Mutations in sodium channel genes produce a variety of neurologic disorders including several types of epilepsy, ataxia, poor muscle coordination, paralysis, and cardiac arrhythmias. C57BL/6J mice possess a mutation in the Scn8a sodium channel gene.

"In our study with mice, we found that the severity of neurological defects caused by mutations in a gene called Scn8a are determined by another gene, Scnm1, which is located on a different chromosome,” explained senior author Dr. Miriam Meisler, professor of human genetics in the University of Michigan Medical School. "Scnm1 is expressed in many human cells, which suggests that it could modify the severity of a wide range of inherited disorders in humans, including other neurological diseases.”

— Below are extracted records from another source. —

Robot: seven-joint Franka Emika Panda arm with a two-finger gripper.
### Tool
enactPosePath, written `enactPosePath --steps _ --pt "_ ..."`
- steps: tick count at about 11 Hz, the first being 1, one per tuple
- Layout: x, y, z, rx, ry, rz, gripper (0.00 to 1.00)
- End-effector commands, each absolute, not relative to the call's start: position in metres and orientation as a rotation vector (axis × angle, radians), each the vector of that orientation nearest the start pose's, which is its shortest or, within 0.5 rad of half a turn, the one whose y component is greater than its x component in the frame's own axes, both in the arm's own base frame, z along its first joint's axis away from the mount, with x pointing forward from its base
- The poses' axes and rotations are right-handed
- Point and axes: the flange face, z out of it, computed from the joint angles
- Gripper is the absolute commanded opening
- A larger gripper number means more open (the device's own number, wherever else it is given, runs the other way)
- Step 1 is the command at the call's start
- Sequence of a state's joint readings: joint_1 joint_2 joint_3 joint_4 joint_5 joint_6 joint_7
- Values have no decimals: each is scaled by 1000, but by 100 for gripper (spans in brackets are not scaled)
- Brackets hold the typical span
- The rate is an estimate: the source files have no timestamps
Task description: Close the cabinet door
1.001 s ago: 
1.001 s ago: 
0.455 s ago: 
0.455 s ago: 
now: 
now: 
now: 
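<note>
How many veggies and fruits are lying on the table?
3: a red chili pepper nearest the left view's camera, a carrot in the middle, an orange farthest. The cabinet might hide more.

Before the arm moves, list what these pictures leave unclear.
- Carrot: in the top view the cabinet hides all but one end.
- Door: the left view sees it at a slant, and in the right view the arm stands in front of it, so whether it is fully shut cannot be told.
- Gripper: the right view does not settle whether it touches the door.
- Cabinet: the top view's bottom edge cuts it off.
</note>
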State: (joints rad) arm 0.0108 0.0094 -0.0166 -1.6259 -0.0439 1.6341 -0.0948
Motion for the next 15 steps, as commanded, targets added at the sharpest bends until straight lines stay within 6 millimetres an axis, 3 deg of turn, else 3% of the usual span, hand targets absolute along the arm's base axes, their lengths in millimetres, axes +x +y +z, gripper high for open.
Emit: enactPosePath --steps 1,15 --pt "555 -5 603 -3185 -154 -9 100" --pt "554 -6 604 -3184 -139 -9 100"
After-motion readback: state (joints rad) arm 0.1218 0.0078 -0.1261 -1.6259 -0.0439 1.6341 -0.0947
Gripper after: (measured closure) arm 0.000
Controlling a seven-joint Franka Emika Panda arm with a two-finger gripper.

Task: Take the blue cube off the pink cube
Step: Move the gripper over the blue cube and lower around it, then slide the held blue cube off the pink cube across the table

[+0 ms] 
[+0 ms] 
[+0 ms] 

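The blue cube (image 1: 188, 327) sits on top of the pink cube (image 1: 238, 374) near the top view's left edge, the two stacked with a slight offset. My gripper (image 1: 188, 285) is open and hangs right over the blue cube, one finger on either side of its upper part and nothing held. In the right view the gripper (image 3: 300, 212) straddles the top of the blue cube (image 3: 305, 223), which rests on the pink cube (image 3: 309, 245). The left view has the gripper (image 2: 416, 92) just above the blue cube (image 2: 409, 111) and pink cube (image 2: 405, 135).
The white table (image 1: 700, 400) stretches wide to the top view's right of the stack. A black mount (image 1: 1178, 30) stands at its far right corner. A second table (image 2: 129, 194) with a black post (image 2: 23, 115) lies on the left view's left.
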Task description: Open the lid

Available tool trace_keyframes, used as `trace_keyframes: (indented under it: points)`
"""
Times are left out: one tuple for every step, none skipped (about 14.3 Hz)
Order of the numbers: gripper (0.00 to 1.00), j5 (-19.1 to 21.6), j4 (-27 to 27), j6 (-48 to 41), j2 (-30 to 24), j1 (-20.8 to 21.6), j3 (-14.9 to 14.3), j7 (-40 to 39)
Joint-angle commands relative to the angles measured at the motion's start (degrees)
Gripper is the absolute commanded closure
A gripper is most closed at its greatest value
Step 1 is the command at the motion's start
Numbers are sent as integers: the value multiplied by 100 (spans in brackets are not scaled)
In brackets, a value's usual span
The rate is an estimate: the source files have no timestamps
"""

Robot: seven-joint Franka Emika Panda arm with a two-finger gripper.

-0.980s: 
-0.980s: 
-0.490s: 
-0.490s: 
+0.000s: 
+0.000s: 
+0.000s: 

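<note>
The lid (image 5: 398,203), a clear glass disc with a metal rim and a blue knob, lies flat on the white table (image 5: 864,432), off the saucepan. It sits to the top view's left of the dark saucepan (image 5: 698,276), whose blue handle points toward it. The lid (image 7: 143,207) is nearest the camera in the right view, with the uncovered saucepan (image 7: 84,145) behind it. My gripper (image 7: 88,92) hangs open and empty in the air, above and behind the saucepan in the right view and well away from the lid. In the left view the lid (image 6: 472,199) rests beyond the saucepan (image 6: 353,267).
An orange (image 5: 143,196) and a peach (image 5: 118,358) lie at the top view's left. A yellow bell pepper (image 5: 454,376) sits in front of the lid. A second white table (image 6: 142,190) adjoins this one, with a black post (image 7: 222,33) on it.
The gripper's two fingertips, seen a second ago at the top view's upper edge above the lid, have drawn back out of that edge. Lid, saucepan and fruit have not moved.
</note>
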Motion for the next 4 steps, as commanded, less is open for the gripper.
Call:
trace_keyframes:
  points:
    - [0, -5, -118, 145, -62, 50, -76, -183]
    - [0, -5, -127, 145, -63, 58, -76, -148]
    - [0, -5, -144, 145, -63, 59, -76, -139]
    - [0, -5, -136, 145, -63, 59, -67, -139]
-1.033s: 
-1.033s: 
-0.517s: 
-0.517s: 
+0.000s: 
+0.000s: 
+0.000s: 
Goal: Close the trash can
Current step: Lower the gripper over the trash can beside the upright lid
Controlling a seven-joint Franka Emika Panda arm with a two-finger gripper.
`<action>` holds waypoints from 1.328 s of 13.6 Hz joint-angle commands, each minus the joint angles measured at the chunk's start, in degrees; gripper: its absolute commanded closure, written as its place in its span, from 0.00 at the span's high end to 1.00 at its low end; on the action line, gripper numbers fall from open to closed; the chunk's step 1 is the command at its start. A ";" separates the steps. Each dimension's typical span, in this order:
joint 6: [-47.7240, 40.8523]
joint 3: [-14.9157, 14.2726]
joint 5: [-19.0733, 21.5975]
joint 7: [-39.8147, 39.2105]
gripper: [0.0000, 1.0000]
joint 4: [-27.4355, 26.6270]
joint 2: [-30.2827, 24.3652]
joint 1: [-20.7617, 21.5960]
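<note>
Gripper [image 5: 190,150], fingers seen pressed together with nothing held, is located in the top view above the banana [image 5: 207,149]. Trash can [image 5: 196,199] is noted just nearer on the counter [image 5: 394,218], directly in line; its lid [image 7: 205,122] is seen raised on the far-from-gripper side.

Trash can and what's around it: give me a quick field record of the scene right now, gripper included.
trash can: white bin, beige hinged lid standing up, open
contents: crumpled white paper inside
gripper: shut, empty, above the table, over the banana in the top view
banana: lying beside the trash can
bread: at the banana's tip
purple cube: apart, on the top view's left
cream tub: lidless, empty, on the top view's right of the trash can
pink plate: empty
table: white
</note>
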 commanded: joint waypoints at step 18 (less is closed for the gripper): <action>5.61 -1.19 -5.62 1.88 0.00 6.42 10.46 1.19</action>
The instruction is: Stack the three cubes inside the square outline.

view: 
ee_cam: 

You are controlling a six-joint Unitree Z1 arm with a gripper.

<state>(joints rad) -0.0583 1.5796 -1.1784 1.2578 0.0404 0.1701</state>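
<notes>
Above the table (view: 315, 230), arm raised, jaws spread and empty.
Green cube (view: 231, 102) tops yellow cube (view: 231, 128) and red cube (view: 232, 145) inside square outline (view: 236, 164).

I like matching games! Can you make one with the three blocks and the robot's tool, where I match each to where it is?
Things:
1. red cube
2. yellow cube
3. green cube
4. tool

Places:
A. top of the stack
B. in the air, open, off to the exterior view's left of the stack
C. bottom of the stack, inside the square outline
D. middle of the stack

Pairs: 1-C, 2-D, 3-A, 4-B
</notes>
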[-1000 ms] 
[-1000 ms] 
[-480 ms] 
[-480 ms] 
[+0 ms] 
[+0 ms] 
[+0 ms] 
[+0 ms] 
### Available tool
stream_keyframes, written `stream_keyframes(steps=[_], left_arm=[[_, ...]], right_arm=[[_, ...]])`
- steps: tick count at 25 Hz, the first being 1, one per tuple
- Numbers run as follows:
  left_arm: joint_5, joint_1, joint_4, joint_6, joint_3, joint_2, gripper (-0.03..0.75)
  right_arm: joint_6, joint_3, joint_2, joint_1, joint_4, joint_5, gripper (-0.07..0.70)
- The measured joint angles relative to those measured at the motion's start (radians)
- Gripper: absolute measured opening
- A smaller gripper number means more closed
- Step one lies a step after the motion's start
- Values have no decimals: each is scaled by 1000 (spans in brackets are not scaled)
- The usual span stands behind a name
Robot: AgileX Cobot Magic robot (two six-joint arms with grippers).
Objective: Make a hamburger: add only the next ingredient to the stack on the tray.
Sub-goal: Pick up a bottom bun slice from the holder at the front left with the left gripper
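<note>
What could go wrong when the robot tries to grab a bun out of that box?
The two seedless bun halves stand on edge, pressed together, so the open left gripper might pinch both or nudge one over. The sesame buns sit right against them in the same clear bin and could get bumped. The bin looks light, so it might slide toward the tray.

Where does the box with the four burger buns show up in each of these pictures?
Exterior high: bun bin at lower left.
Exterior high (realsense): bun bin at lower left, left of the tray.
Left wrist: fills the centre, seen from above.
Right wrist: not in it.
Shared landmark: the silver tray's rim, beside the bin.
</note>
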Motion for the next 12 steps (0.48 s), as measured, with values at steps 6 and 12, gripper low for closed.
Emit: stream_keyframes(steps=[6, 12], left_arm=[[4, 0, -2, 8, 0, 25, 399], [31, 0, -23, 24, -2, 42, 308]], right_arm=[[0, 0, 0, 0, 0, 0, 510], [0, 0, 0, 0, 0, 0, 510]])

The authors reported in a paper published in the August 15, 2003, issue of Science that the presence of the mutation caused the mice to produce an inadequate amount of critical sodium channel proteins. Mice with two copies of the mutated modifier gene had only 5% of the normal amount of functional Scn8a protein and died soon after birth.

"Now that we have identified the gene and the mechanism by which it works, as well as the precise chromosome location of the human gene, we can begin looking for interactions with other mutations associated with human neurological disorders like epilepsy,” said Dr. Meisler. "This modifier is likely to interact with other types of genes, in addition to human sodium channels. If we can find a way to change the secondary effects of modifier genes, we may be able to minimize the impact of the original genetic defect.”